Légiférer : Une nouvelle citation pour nous éclairer sur l’inégalité femmes/hommes : « Quand on ne légifère pas, on trouve des excuses. Quand on légifère, on trouve des femmes ». Nous la devons, pour l’anecdote, à Christine Lagarde, présidente de la BCE.

Oser : Négocier son salaire, comme une augmentation, demander une promotion, mettre en place des revendications collectives…

Avancées : Augmentation du congé paternité en 2021, Loi Copé-Zimmerman qui a permis de passer à 40% de femmes au sein des Conseils d’administration, Loi Rixain de 2021 (son équivalent européen) … et pénalités en cas non-respect. Bien sûr, des voies de recours juridictionnelles et non juridictionnelles demeurent car discriminer est un délit.

La RSE : mesurer pour agir

Un outil : La loi de septembre 2018 instaure l’index de l’égalité pour les entreprises de + de 50 salariés et mesure les écarts de rémunération, prévoit le rattrapage salarial au retour de congé maternité, calcule le nombre de femmes parmi les 10 plus hauts salaires de l’entreprise… « Il faut s’enlever de la tête que le salaire des femmes est un salaire d’appoint, pas celui qui permet à la famille de vivre », commente Isabelle Bagès. Réagissez alors à ce chiffre : 80% des familles monoparentales sont dirigées par des femmes… Consultez aussi le site du Conseil supérieur de l’égalité professionnelle.
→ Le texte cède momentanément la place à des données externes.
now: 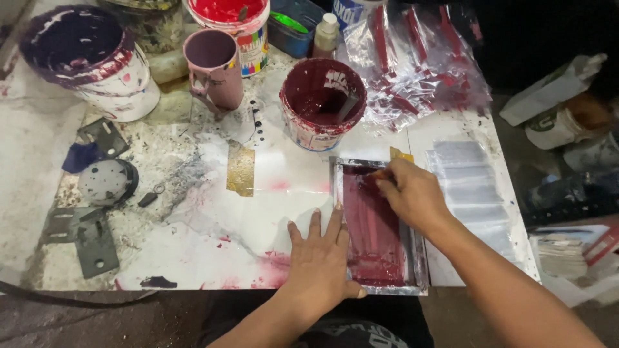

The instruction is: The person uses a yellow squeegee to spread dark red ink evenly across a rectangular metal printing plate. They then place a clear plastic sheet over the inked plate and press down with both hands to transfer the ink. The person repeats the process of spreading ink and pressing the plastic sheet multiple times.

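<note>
My left hand [320, 251] lies spread flat, steadying the maroon-inked screen frame [377, 229] at the bench's [213, 238] near right edge, while my right hand [412, 193] keeps its grip pinched on a yellow squeegee [401, 155] at the frame's far end.

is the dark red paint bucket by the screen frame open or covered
Open. The dark red paint bucket stands upright with no lid, its paint-coated inside showing and a scraper blade leaning inside it.
</note>
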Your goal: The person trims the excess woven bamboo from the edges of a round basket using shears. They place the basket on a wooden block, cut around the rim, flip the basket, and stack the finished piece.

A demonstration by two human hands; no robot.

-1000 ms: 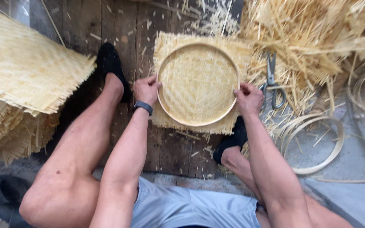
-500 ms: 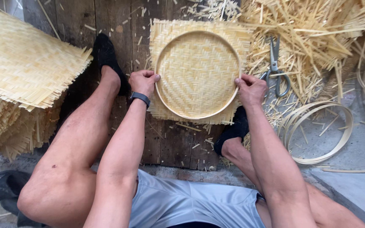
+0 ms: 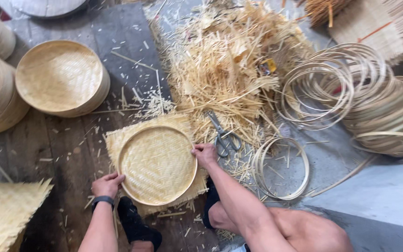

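A dark plank floor (image 3: 71,149) carries everything, littered with pale bamboo slivers. Near its front edge lies a round woven tray (image 3: 157,164), a hoop pressed onto a square woven mat whose frayed corners stick out around it; nothing lies in the tray. The left hand (image 3: 107,185) grips the tray's lower left rim, fingers curled over the hoop, a dark watch on the wrist. The right hand (image 3: 204,154) clasps the right rim, fingers bent around it. Just beside the right hand lie scissors (image 3: 223,135), at the foot of a big heap of offcuts (image 3: 229,60). A loose hoop (image 3: 281,168) lies right of the scissors, and a pile of coiled hoops (image 3: 350,93) sits toward the right edge. At the left edge stand stacks of finished trays (image 3: 61,77), the top one bare inside. A woven mat (image 3: 5,210) fills the front left corner.
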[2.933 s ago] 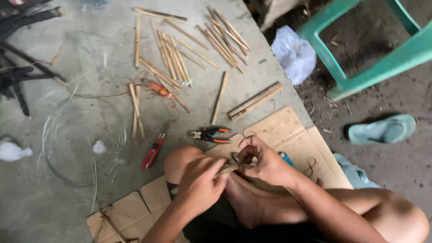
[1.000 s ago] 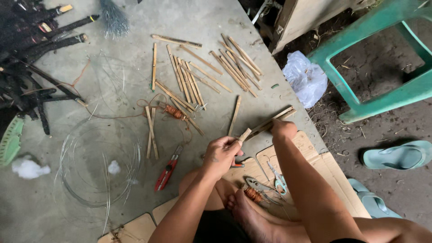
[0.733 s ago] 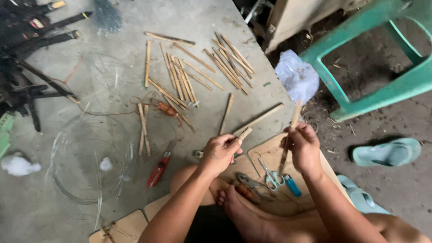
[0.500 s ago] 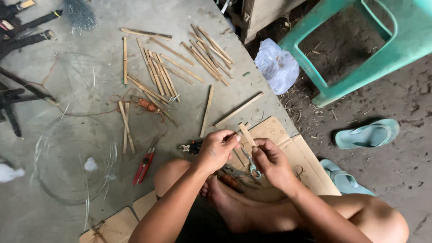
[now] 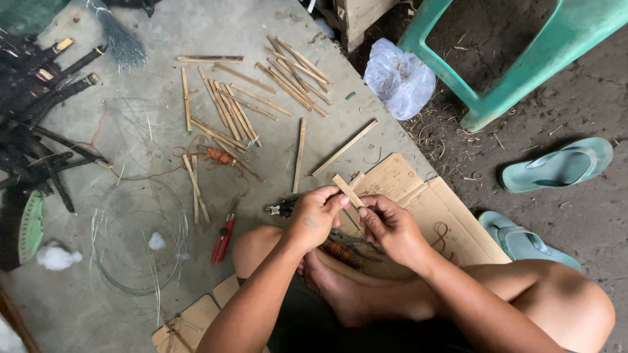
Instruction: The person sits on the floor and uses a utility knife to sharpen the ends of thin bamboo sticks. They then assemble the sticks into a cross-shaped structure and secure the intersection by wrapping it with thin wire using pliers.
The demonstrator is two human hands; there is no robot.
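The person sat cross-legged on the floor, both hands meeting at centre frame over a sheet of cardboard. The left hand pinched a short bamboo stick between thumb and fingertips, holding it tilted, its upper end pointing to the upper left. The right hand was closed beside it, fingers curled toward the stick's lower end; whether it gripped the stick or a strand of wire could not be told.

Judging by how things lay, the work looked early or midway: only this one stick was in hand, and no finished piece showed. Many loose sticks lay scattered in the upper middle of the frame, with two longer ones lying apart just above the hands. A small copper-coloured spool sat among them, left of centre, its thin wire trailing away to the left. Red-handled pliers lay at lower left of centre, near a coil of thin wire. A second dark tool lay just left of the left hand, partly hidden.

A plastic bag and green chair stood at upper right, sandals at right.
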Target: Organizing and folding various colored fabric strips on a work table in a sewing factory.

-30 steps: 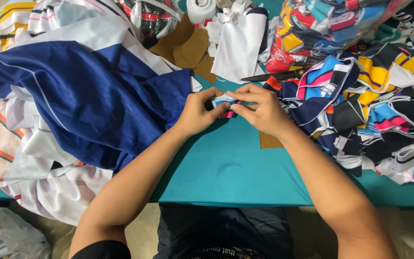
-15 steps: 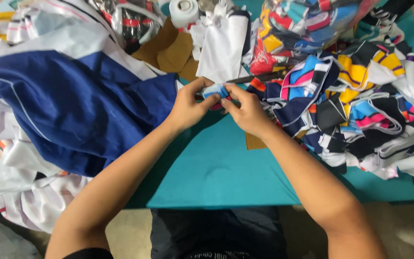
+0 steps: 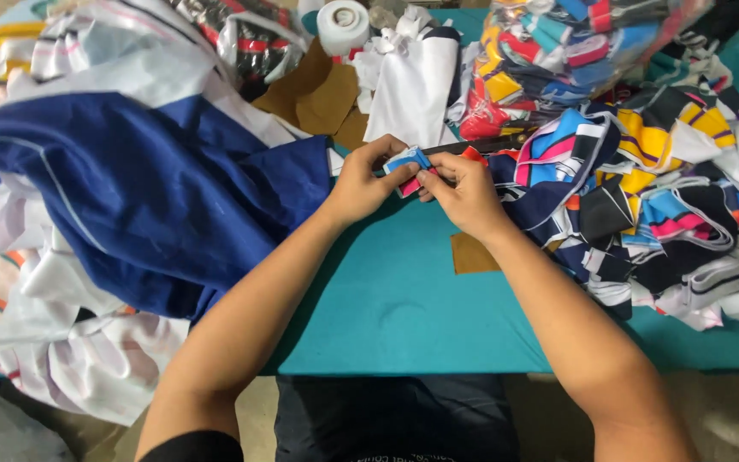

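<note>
Single head-worn view, looking steeply down, close over the teal table (image 3: 404, 316), forearms entering from below

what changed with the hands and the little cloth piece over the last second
Little changed. Both hands keep pinching the small blue, white and pink fabric piece; the left hand and right hand have only shifted their fingers slightly on it, holding it just above the teal table. Nothing was picked up or let go. The navy garment, the colourful scrap pile and the tape roll lie as before.

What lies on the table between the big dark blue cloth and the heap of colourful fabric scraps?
Both hands pinching a small multicoloured fabric piece, over bare teal tabletop, in the head view.
</note>
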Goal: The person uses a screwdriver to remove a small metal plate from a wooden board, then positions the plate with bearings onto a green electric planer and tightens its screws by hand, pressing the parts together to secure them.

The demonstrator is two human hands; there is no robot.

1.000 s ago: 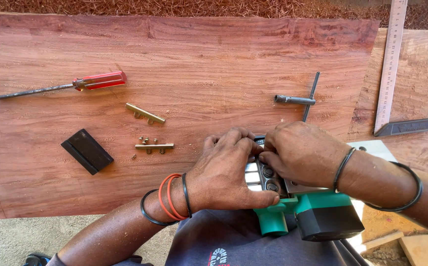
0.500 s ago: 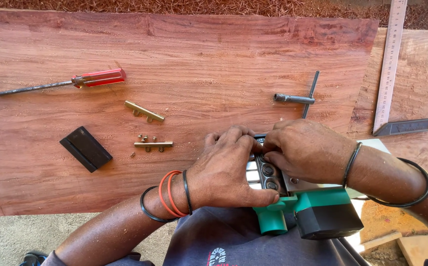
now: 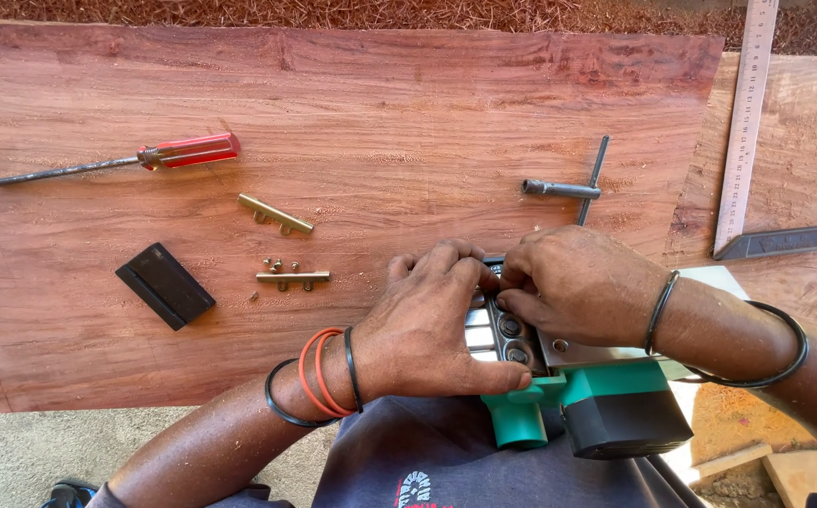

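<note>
Where board edge ends, both hands [image 3: 512, 310] grip planer [image 3: 587, 404] (overhanging).

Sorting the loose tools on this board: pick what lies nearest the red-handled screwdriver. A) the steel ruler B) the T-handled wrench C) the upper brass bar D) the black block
C: the upper brass bar lies just below and right of the red-handled screwdriver; the black block lies farther down.

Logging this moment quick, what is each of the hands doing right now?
Left hand: closed around the green and black electric planer, steadying it.
Right hand: fingertips pressed on the planer's metal blade area; anything pinched cannot be told.
</note>
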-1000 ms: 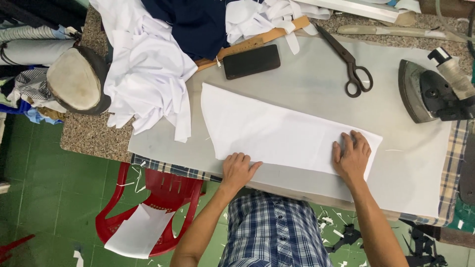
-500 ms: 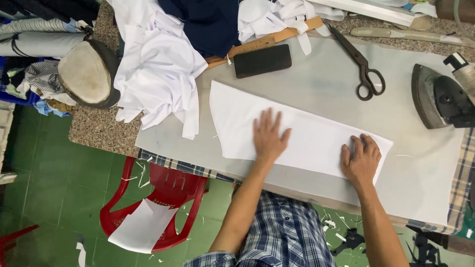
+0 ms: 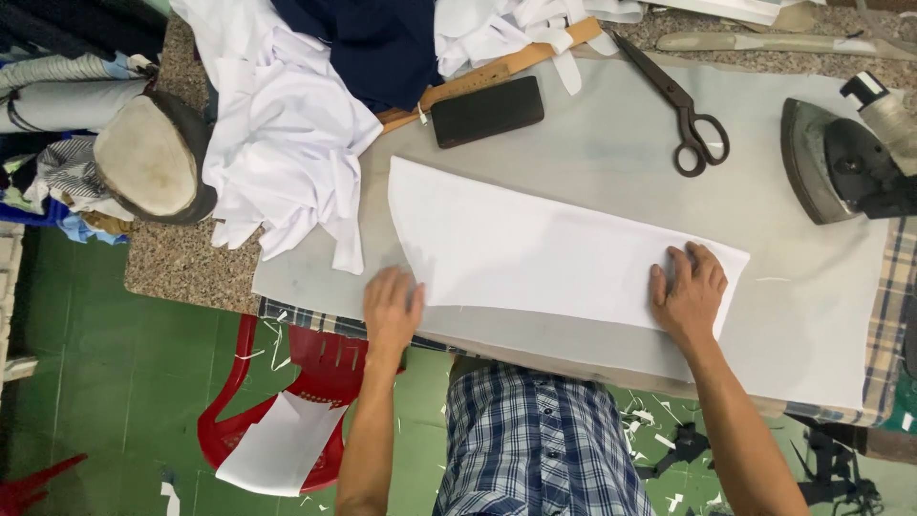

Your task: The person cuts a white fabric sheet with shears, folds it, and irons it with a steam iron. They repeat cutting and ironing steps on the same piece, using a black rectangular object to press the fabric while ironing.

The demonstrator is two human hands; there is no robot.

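since half a second ago left hand (image 3: 393, 308) slides flat to the thin, limp white fabric piece's (image 3: 535, 250) near-left edge, right hand (image 3: 690, 292) pressing flat.

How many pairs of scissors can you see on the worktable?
1. The black scissors lie closed on the grey pad, between the dark rectangular block and the iron. Others may be hidden under the heap of cloth.

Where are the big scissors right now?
The scissors lie closed on the grey pressing cloth near the far edge of the table, towards the person's right, between the black rectangular block and the iron.
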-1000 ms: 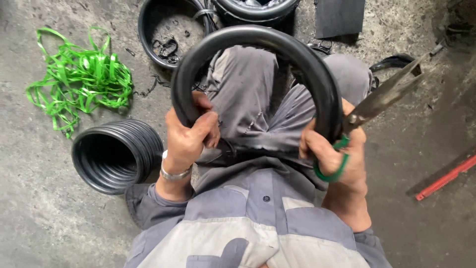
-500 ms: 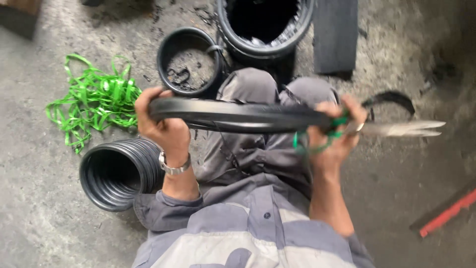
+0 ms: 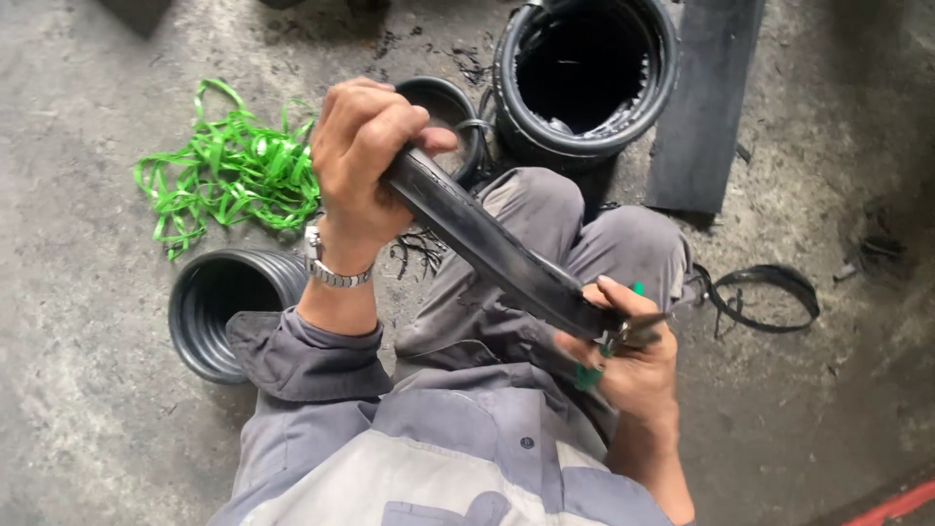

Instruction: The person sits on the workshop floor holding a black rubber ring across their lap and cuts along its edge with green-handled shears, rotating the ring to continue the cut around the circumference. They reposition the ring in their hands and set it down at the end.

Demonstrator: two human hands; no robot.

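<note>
Head view, looking down at a seated person in grey workwear on a concrete floor [image 3: 88, 429].

Largest items: a black drum [image 3: 584, 78] stands open at top centre, its inside dark; a flat black sheet [image 3: 706, 107] lies just right of it. A ribbed black hose [image 3: 229, 312] lies on its side at the left, its mouth toward the camera, touching the grey sleeve. A tangle of green strapping [image 3: 229, 180] lies above the hose. A smaller black ring [image 3: 438, 97] sits beside the drum, partly hidden by the left hand. A thin black strip loop [image 3: 765, 297] lies right of the knee. A red bar [image 3: 901, 505] shows at the bottom-right corner.

The black rubber band [image 3: 487, 248] runs diagonally over the lap, held at both ends. The left hand [image 3: 365, 156] is clenched around its upper end, watch at the wrist. The right hand [image 3: 623, 356] pinches its lower end against green-handled scissors [image 3: 599, 365], whose blades are mostly hidden.

Handling, as a judgement: the band looks light, flexible yet springy, with a smooth, possibly slippery face; a full wrap-around grip near each end, as here, suits it best.

No package, label or sign is visible.
</note>
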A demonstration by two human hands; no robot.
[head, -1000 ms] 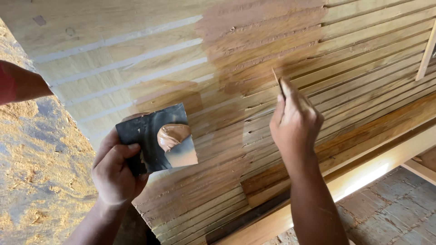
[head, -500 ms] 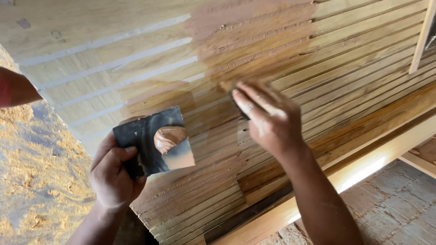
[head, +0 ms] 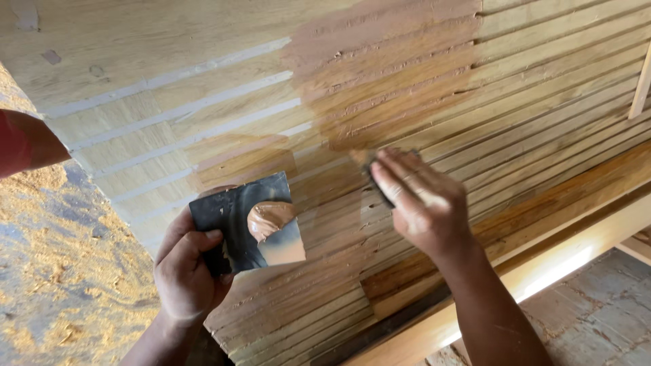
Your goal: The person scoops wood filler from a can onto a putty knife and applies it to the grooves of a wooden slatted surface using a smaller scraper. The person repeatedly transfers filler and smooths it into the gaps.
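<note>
Putty [head: 270, 218] on the dark plate [head: 234, 227], gripped by the left hand [head: 186, 271], may slide off; the right hand [head: 424, 203] presses a scraper [head: 377, 181] on the slatted panel [head: 542, 102].

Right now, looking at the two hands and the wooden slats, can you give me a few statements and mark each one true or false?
1. The left hand holds a dark square plate with brown paste on it. True.
2. The right hand rests flat on the floor. False: it presses a small scraper against the wooden slats.
3. Brown paste covers every slat. False: only a patch is smeared.
4. Sawdust lies on the ground at left. True.
</note>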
S’engager : L’entreprise peut s’engager à travers des labels ou des chartés égalités, veiller à faire évoluer les pratiques managériales, conscientes que « l’égalité, comme la diversité, sont une source de performance ». Dans la liste des nouvelles bonnes pratiques RH : mettre en place le mentorat, le coaching ou encore des actions de recrutement ciblant les femmes, voire améliorer la gestion des hauts potentiels (HP) en fléchant les parcours.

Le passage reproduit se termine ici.